The dates which De Geer believes the tests took place coincide with a seemingly random article published by KCNA on 12 May 2010 claiming that the DPRK had “succeeded” in creating a nuclear fusion reaction. KCNA’s claim was met with by skepticism from nonproliferation experts, though it gave Jeffery Lewis the opportunity to do an interesting thought experiment at 38 North as to what sort of fusion work the DPRK could have theoretically pursued. Chinese media reaction was also split, with the English-language version of China Daily announcing that the DPRK “claims nuke fusion.” This is in contrast to Xinhua English-language headline that the DPRK “announces success in nuclear fusion reaction.” The latter is simply a recitation of a Rodong Sinmun article, while the China Daily is more skeptical in tone, and promotes the view that the “political significance of the announcement far outweighs its scientific value.” 
Even after the Chosun Ilbo reported on an eightfold increase of xenon detected on 14 May 2010 by the Korea Institute of Nuclear Safety, the idea of a third nuclear test having been conducted by the DPRK was dismissed both by the South Korean government, and outside experts alike. But now the issue has reemerged with the imminent publication of De Geer’s article, and this past Sunday’s Die Welt article fed the anticipation, although it has yet to appear in English. Lewis, who was able to peruse an advance copy of the journal article in question, comments on the methodological issues he takes with De Geer’s work, and also lays out some alternate hypotheses that could possibly account for the data that De Geer is seeing.
The bloggers of Arms Control Now also appear to have received an advance copy of the journal article, and quote De Geer, saying “The fact that such experiments were still detected by another technology in the currently evolving CTBT verification system … suggests that there are fewer and fewer grounds for countries to refuse ratifying the CTBT by questioning the effectiveness of its verification regime.” This quote may inadvertently open De Geer to accusations that political considerations regarding ratification of the Comprehensive Nuclear-Test-Ban Treaty are overriding what should remain a scientific issue— notwithstanding, of course a) the questions about the validity of his conclusions and b) the fact that most topics involving the DPRK inevitably end up with a political angle.

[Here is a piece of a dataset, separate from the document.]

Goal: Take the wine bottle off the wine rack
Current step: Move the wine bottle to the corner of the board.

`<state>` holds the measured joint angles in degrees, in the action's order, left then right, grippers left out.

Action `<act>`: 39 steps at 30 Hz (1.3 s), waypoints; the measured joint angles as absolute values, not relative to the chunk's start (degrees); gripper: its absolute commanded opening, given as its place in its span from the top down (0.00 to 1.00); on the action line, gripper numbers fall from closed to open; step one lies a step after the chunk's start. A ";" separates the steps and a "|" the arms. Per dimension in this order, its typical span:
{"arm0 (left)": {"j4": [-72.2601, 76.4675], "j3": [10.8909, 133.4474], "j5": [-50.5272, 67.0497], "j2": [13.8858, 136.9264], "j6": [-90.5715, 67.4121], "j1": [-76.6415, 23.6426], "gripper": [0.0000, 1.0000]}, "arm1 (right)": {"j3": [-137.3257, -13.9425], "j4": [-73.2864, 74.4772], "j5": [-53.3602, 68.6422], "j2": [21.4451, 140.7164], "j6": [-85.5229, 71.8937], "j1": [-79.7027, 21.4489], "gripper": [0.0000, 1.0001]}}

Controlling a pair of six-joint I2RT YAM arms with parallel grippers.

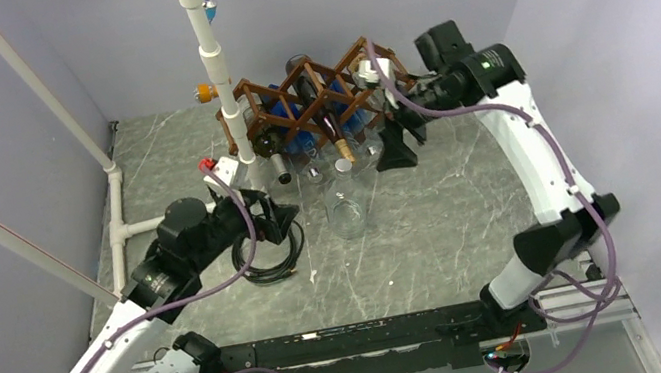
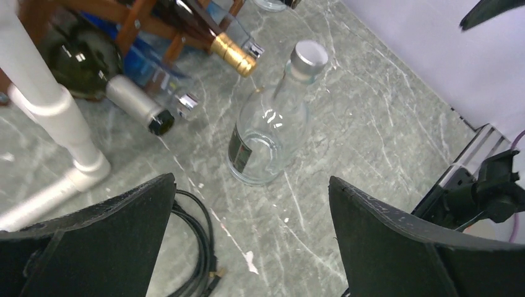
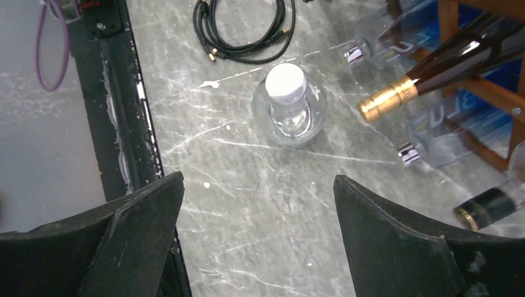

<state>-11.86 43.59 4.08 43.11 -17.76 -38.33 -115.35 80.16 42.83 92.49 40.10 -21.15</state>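
Note:
A clear glass wine bottle (image 1: 347,206) with a silver cap stands upright on the marble table, in front of the dark brown lattice wine rack (image 1: 315,88) and apart from it. My left gripper (image 1: 286,216) is just left of the bottle, open and holding nothing. In the left wrist view the bottle (image 2: 272,130) stands a little beyond the spread fingers of the left gripper (image 2: 251,185). My right gripper (image 1: 398,147) hovers open at the rack's right front. Its wrist view looks down on the bottle (image 3: 289,108), well ahead of the gripper (image 3: 259,176).
The rack (image 2: 133,18) holds a dark bottle with gold foil (image 1: 339,139), a dark green bottle (image 2: 80,59) and clear blue-labelled bottles (image 3: 396,43). A coiled black cable (image 1: 269,253) lies by the left gripper. A white PVC pipe frame (image 1: 215,64) stands at the rack's left.

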 measured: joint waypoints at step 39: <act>-22.35 43.40 -4.86 38.35 9.34 -36.95 0.00 | -69.71 38.48 66.65 72.36 42.39 -11.18 0.00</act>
<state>-22.35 43.40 -4.86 38.35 9.34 -36.95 -69.71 38.48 66.65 72.36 42.39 -11.18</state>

And what of the Chinese reaction to De Geer’s article? Their doubling down on Kim Jong-Eun, along with their displeasure at the DPRK’s 2009 test will create an interesting dynamic for Beijing. If there was a third test under Kim Jong-Il in the spring of 2010, should the Chinese condemn it (as the international community surely will) and create a small seed of discord between Beijing and the changed leadership in Pyongyang? Or are they averse to taking any actions that might show less than full support for Kim Jong-Eun during this still potentially sensitive time? Will the Chinese media even comment on De Geer’s claims, or be told to ignore the topic? With the issue of the forced return of North Korean refuges to the DPRK already giving the government some headaches, the best the Chinese can hope for is De Geer’s article being dismissed or shown as inaccurate, before the Ministry of Foreign Affairs is forced to comment on its claims.
 It is interesting to note that the English-language Global Times went ahead and reprinted the Xinhua article about the DPRK’s supposed fusion success, and then six months later, runs an opinions piece by a professor at Tsinghua University, titled “No clear danger from Korean bomb fizzle.” The author quotes He Zuoxiu, a scientist involved in the design of China’s first hydrogen bomb, that the DPRK’s 2006 and 2009 tests were a “fizzle” and that the North Koreans had “produced a dud.” While the Global Times was unclear on taking one position (that the DPRK is a scientific powerhouse) or another (that the DPRK is in fact unable to produce an explosion of nuclear consequence), the Chinese version of the paper (e.g., 环球时报) was particularly unsparing in their critiques of North Korea’s claims, comparing the country to a “dancer on a nuclear tightrope” who could easily fall.
Editor’s Afterword —
Or rather a codetta, as we endeavor to cover this story further and provide more new data to consider. Regarding the Chinese response to the 2010 “fission” event, please note this relevant slice of a post from 27 May 2010, entitled “The Perils of Friendship“:
On May 13  – literally two days after Kim Jong Il returned to Pyongyang — the North Korean news agency crowed that North Korean scientists had achieved nuclear fission. China responded with a blistering editorial that called North Korea excessively proud, a country “acting like a great power without reason.” North Korea responded by issuing press releases about how Kim Jong Il was behaving as “a great man who left sacred footprints on the vast Chinese land true to the noble intention of Kim Il Sung” and amp up the personality cult with signature moves.